As for Xubuntu (to which I feel sentimental), it will be necessary to wait until April 2020 (migration of the stable) to explore 0.6 so I'm going to use another strategy ..... see put it on my laptop and only keep Manjaro and win10 on my server, and rearrange all my disks
thanks again
it will be necessary to wait until April 2020 (migration of the stable) to explore 0.6
Sorry for that, but from
http://ftp.gnome.org/pub/gnome/sources/gtk+/3.24/
my impression is that GTK 3.24 is available for more than one year now. So when you still have only 3.22 your distribution is really slow.

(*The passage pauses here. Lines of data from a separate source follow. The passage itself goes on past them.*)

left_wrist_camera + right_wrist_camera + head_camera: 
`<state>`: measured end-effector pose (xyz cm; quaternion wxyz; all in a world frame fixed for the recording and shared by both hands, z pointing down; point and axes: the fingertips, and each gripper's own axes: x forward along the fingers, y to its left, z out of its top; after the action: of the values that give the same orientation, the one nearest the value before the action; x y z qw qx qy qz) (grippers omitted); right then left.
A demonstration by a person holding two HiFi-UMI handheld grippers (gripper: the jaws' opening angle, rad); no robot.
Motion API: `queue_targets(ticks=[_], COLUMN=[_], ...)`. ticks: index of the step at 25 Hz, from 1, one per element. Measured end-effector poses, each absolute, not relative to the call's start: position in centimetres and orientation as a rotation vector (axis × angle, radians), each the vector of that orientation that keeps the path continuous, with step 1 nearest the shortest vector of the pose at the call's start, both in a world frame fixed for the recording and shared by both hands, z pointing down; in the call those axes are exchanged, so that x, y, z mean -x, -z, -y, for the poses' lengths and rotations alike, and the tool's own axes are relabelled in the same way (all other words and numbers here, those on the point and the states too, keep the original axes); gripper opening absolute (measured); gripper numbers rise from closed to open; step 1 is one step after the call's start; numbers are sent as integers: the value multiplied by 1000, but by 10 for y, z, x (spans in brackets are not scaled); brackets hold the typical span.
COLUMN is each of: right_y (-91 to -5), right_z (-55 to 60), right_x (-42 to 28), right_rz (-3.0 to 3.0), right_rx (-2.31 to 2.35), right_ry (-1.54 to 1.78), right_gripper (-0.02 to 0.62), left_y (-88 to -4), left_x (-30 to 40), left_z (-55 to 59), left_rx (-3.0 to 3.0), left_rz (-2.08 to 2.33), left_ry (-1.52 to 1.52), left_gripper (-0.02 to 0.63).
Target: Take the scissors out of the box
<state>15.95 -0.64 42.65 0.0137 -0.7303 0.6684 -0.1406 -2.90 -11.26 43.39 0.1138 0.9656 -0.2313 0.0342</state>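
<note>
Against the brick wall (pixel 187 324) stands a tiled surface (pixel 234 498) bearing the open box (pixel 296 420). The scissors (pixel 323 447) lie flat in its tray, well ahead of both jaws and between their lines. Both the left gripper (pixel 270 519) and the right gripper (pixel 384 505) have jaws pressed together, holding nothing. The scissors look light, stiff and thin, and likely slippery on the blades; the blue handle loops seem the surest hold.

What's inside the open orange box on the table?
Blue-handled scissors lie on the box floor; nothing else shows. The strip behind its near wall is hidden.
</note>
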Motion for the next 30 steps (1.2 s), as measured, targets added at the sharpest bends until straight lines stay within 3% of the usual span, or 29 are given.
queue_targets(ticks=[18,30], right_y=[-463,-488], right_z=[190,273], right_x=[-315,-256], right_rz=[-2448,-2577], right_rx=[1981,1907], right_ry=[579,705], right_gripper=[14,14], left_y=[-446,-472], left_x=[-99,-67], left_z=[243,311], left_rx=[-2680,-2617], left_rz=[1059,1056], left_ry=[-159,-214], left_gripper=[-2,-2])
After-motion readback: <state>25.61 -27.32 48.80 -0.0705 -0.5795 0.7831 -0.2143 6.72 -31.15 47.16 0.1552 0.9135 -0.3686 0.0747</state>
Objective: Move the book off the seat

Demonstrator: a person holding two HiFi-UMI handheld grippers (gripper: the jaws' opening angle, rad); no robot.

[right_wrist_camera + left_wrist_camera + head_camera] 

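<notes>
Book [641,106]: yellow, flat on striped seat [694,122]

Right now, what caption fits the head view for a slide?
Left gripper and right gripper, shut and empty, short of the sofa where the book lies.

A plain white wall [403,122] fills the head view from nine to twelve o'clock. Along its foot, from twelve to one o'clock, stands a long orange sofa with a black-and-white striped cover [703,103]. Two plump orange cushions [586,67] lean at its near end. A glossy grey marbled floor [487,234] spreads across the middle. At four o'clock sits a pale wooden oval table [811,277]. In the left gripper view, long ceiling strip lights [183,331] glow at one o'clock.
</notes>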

I made the split of cairo into cairo.nim and cairoimpl.nim because the GTK devs told me I should use the g_boxed_free() whenever possible (https://developer.gnome.org/gobject/stable/gobject-Boxed-Types.html). Before I used free() or unref(), which was some guess work, which does not worked for a few data types.
I assume that you will be the only one with trouble with gintro 0.6 due to old gtk 3.22. For the case that you do no cairo drawing in your own programs, there may be a way to enable v0.6: Comment out or remove the line at the bottom of autogenerated file cairo.nim with content "include cairoimpl.nim". I would assume that plain GTK apps should compile then.
If at least 10 people should have issues with old gtk3.22 then I will try to fix that issue -- but it would be some work, basically a lot of additional when statements in cairoimpl.nim, and most importantly, I could not test it, as all my computers have gtk 3.24.
hello, I just tested code(example) with 3.22. it works perfectly
as for version 3.22 is that the "stable" at Ubuntu is very difficult to raise GTK if it is not proposed by Ubuntu (it is a problem that I understand) it protects the heart of their applications ... I can easily climb for the compiler or other but not GTK and the repository does not exist for GTK at Ubuntu and OpenSuze it's even worse apart from the rolling (Tumbleweed).